-- Data records follows --
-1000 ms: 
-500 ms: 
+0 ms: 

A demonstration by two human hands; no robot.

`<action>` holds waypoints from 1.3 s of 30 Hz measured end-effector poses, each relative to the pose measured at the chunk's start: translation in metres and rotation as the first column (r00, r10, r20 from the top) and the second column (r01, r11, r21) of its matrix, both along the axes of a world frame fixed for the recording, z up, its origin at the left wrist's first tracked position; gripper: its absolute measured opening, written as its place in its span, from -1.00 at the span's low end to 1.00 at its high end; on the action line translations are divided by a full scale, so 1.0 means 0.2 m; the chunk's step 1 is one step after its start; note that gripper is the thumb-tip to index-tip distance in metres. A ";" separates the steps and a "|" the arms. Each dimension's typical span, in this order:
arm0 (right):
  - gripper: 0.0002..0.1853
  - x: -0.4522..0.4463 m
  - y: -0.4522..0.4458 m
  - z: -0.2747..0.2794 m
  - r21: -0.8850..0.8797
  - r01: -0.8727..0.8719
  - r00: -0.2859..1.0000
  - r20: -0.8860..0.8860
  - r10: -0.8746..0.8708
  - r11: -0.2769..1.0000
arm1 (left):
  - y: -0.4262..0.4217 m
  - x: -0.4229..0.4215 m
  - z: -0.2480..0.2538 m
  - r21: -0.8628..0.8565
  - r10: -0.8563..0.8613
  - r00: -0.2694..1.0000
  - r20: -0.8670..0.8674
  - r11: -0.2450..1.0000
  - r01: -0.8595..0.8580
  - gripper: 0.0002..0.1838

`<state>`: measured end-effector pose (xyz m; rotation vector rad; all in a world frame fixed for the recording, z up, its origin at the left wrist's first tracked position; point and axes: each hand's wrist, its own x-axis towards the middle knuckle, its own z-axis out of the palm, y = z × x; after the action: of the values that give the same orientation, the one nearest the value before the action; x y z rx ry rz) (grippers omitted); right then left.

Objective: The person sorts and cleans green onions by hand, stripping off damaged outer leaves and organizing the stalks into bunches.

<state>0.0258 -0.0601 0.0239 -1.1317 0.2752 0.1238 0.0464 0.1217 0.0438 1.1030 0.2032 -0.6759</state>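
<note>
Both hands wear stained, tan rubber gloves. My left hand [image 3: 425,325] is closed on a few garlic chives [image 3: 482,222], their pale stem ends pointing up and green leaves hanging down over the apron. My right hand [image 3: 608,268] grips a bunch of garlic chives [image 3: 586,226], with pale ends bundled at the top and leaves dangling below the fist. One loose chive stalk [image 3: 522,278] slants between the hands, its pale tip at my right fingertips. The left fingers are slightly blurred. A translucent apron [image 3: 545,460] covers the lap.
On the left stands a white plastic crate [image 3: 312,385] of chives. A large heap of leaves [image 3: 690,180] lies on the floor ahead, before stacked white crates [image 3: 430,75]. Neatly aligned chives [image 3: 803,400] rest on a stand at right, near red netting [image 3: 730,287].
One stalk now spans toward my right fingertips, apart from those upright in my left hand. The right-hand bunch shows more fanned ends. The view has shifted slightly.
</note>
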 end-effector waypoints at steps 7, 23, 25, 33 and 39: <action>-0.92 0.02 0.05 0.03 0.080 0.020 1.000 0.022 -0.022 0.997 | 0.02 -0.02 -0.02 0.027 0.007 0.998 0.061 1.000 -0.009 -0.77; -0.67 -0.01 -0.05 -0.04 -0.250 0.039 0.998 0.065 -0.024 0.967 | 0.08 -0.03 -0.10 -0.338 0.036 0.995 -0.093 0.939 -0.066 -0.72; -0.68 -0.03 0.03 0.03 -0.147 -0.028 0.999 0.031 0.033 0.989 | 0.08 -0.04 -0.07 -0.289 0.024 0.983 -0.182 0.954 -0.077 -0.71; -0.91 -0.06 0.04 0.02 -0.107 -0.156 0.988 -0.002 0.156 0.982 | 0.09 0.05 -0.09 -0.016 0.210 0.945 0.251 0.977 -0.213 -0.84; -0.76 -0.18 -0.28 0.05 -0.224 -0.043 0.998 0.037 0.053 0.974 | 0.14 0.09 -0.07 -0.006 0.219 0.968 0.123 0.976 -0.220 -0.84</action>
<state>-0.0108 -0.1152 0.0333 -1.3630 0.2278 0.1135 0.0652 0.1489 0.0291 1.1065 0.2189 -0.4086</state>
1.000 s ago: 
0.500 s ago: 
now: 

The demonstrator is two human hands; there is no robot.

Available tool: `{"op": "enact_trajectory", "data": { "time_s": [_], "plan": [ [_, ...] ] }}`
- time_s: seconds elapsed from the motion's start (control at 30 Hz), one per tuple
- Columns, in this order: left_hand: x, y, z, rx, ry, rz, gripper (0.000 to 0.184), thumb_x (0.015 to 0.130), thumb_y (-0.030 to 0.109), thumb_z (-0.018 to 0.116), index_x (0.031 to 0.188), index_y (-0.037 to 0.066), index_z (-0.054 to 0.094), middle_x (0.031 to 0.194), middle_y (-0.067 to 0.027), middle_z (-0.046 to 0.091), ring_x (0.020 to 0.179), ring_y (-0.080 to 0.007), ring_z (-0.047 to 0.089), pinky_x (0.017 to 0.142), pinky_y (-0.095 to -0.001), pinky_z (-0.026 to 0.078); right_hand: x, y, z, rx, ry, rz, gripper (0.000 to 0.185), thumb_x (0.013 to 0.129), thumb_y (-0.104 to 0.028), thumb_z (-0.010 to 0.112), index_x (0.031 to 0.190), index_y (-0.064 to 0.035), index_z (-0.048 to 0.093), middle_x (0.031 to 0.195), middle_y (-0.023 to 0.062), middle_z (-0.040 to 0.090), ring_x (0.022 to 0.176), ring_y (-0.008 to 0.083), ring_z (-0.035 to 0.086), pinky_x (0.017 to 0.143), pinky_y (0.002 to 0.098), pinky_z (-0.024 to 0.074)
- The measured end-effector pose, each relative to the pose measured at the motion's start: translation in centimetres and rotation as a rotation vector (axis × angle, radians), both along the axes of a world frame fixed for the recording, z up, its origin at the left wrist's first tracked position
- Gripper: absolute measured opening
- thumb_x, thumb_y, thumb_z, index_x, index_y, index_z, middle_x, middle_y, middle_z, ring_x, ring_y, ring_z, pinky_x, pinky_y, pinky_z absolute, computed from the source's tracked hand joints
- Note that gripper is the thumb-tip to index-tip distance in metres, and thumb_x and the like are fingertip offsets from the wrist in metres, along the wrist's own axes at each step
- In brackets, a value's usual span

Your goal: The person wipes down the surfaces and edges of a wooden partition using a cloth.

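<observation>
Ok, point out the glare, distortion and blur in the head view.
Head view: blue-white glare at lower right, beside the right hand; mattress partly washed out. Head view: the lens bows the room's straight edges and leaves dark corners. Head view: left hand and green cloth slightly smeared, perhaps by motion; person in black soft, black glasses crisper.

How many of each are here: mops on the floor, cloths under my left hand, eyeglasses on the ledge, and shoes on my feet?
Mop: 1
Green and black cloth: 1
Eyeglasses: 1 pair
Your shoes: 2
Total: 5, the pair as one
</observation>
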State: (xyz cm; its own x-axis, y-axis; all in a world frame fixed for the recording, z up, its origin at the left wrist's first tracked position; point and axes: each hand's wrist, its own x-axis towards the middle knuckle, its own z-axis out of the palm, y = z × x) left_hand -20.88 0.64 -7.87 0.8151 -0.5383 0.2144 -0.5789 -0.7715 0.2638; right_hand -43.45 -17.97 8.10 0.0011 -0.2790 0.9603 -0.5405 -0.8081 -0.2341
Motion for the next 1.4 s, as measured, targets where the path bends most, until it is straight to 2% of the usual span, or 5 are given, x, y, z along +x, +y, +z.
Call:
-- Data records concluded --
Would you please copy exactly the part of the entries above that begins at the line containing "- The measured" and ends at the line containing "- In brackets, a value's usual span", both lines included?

- The measured end-effector pose, each relative to the pose measured at the motion's start: translation in centimetres and rotation as a rotation vector (axis × angle, radians), both along the axes of a world frame fixed for the recording, z up, its origin at the left wrist's first tracked position
- Gripper: absolute measured opening
- thumb_x, thumb_y, thumb_z, index_x, index_y, index_z, middle_x, middle_y, middle_z, ring_x, ring_y, ring_z, pinky_x, pinky_y, pinky_z absolute, computed from the source's tracked hand joints
- Note that gripper is the thumb-tip to index-tip distance in metres, and thumb_x and the like are fingertip offsets from the wrist in metres, along the wrist's own axes at each step
- In brackets, a value's usual span

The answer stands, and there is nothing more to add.